++++ DATA SEGMENT
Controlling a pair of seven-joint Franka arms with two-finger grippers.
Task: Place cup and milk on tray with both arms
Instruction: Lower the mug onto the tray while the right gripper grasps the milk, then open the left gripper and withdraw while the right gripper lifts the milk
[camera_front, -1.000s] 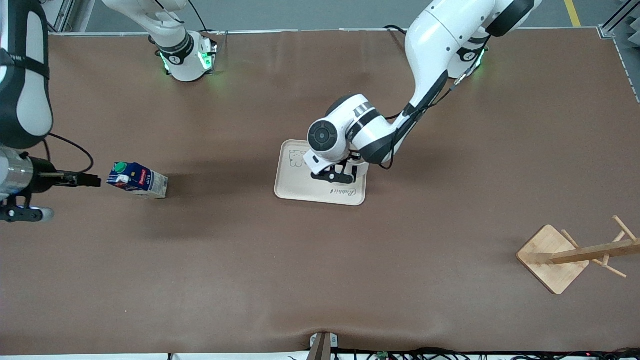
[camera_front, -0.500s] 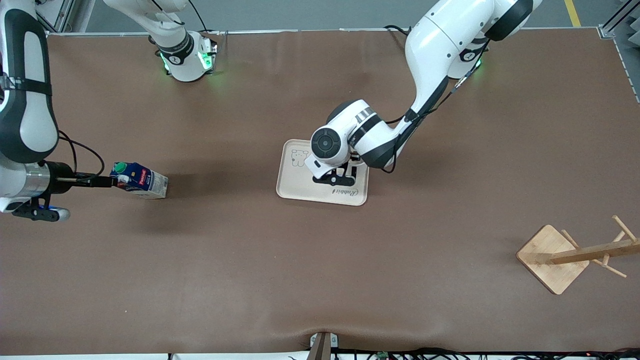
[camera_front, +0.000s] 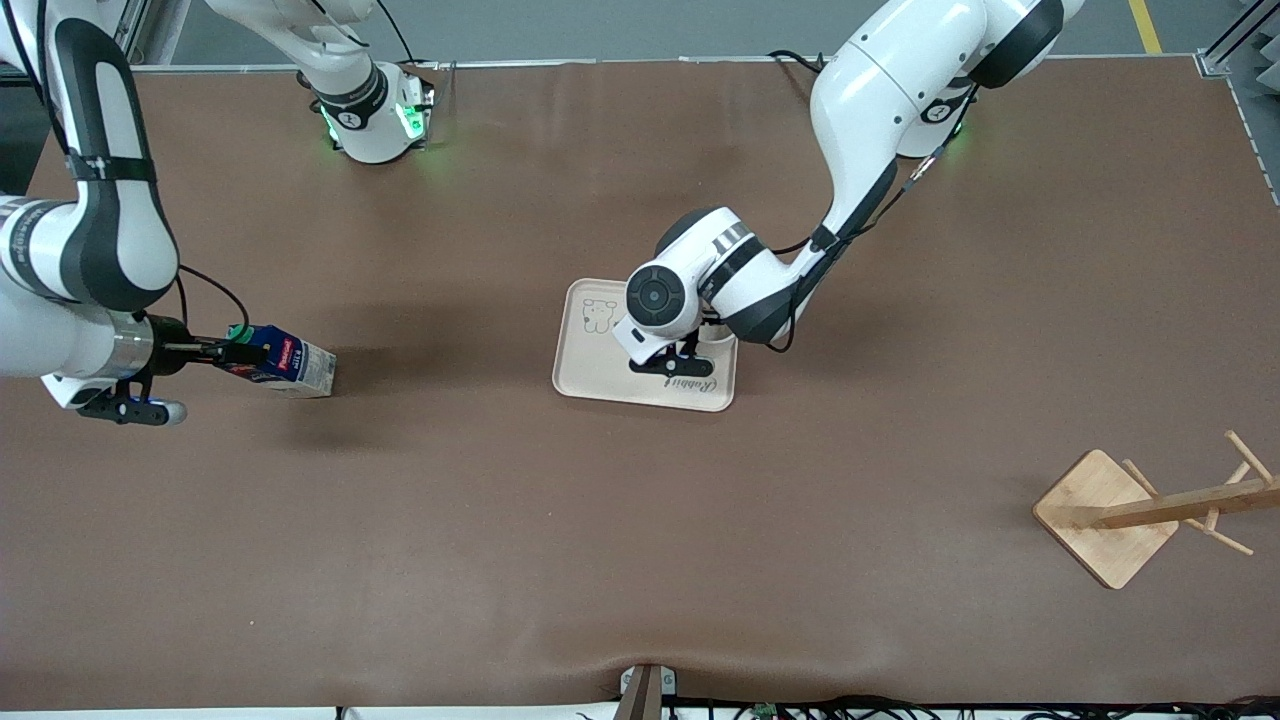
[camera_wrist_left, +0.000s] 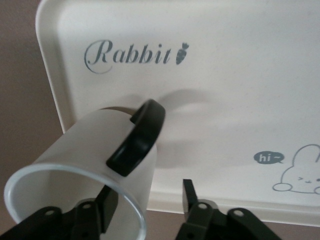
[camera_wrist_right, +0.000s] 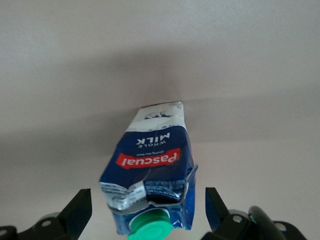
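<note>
The cream tray (camera_front: 590, 375) lies mid-table. The white cup (camera_wrist_left: 100, 150) with its black handle (camera_wrist_left: 140, 135) stands on the tray (camera_wrist_left: 225, 75) near the "Rabbit" script; in the front view the left wrist hides most of it. My left gripper (camera_front: 672, 362) (camera_wrist_left: 148, 197) is open. One finger is inside the cup's mouth, the other outside its wall with a gap. The dark blue milk (camera_front: 300, 367) (camera_wrist_right: 150, 165) stands on the table toward the right arm's end. My right gripper (camera_front: 240, 352) (camera_wrist_right: 147, 205) is open, with a finger on each side of the carton's green-capped top and not touching it.
A wooden rack (camera_front: 1105, 515) with pegs stands on its square base toward the left arm's end, nearer to the front camera than the tray. Both green-lit arm bases (camera_front: 375, 120) sit along the table's edge farthest from that camera.
My right gripper has moved up to the milk and now straddles its top. My left gripper, shut on the cup's wall before, has opened; the tray shifted slightly.
</note>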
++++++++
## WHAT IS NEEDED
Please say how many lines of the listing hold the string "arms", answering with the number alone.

## ANSWER AREA
2